→ **Data extract**:
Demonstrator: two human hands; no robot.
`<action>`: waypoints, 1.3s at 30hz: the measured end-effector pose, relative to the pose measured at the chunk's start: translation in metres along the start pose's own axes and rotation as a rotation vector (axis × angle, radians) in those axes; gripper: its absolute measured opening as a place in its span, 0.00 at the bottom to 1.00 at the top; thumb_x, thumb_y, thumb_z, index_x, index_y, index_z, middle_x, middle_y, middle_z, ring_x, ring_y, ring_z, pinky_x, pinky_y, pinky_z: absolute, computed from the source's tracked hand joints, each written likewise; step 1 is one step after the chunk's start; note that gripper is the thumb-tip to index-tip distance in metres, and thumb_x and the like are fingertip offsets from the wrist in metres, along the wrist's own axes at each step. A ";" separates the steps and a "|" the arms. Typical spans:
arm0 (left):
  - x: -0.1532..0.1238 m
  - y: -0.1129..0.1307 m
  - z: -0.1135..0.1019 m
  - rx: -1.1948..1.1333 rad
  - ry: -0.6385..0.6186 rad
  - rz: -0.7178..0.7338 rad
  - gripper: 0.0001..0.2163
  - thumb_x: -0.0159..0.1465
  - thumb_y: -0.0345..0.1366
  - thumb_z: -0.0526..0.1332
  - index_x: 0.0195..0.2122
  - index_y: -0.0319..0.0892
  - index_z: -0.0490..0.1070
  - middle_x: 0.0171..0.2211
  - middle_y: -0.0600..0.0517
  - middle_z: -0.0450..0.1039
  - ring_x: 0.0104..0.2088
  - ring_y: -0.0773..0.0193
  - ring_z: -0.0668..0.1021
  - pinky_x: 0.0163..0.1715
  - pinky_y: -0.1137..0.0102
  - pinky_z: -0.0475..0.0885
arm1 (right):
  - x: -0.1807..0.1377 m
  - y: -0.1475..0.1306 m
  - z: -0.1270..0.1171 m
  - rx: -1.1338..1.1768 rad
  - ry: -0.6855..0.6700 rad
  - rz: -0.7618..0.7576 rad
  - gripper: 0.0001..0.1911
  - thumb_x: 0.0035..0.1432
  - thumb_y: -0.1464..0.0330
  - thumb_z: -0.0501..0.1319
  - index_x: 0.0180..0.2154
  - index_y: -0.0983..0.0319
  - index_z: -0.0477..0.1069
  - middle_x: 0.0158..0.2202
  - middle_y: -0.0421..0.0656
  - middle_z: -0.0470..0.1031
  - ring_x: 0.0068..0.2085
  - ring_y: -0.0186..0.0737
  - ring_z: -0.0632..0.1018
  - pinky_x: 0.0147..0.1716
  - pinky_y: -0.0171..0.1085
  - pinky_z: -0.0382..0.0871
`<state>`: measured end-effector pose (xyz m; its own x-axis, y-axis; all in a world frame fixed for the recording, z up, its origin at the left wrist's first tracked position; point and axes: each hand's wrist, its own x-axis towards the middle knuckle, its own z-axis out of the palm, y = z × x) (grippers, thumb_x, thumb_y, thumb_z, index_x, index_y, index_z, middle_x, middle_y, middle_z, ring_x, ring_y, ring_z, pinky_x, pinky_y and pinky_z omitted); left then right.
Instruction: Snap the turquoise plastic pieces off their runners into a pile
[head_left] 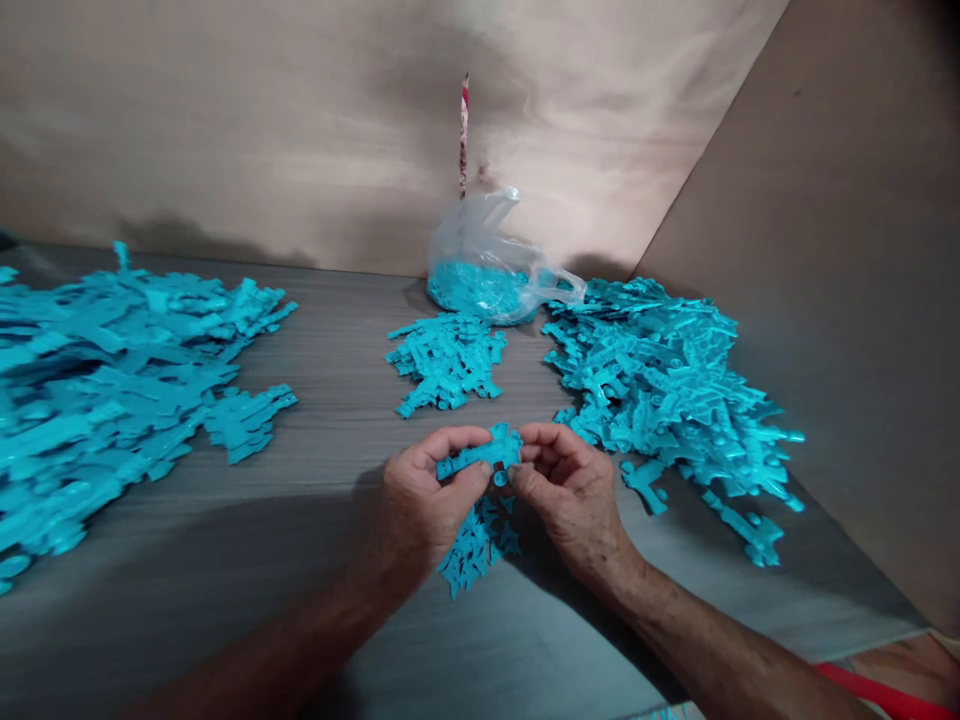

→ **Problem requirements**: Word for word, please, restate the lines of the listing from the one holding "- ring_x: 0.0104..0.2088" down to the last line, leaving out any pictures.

→ **Solution to the problem**:
  - ring_x: 0.0104..0.2088
  - ring_y: -0.0773..0.0193
  - ring_z: -0.0668..0.1021
  - pinky_x: 0.0163..0.1715
  - pinky_y: -0.1137..0.0102
  - pinky_z: -0.0475..0.0885
arm1 (right):
  - x: -0.1807..0.1377 m
  - y: -0.1475..0.1306 m
  - z: -0.1270..0.1171 m
  - rx: -1.1338..1.1768 rad
  - ry: -0.6855..0.6700 rad
  - rz: -0.7618..0.7576 rad
  - gripper: 0.0001..0.1911
  - thumb_x: 0.0035..0.1432
  - thumb_y: -0.1464..0.0330
  - thumb_z: -0.0501..0.1319
  - index_x: 0.0180..0.2154
  - index_y: -0.0983..0.0319
  - index_z: -0.0477..0.1069
  - middle_x: 0.0158..0.2202
  - middle_y: -0.0421..0.0656
  - middle_z: -0.0470..0.1031
  - ring_x: 0.0068..0.2085
  - ring_y: -0.0186..0.0737
  - ring_z: -0.0632..0.1018
  - pinky_x: 0.0147..0.1716
  - pinky_y: -0.0171..0.1085
  - pinky_z: -0.0382..0.0871
`<state>`: measured end-effector pose (xyz m; its own x-axis, y-axis; all in a world frame fixed for the recording, z up, its origin at the left wrist's first tracked position; point and axes: each hand's wrist, its own x-axis towards the middle knuckle, its own z-axis out of the palm, y = z × x) (grippers, thumb_x, thumb_y, thumb_z, index_x, index_y, index_z, middle_x, middle_y, middle_z, ring_x, ring_y, ring_z, pinky_x, pinky_y and pinky_z omitted); left then right.
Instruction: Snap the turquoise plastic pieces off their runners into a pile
[head_left] 

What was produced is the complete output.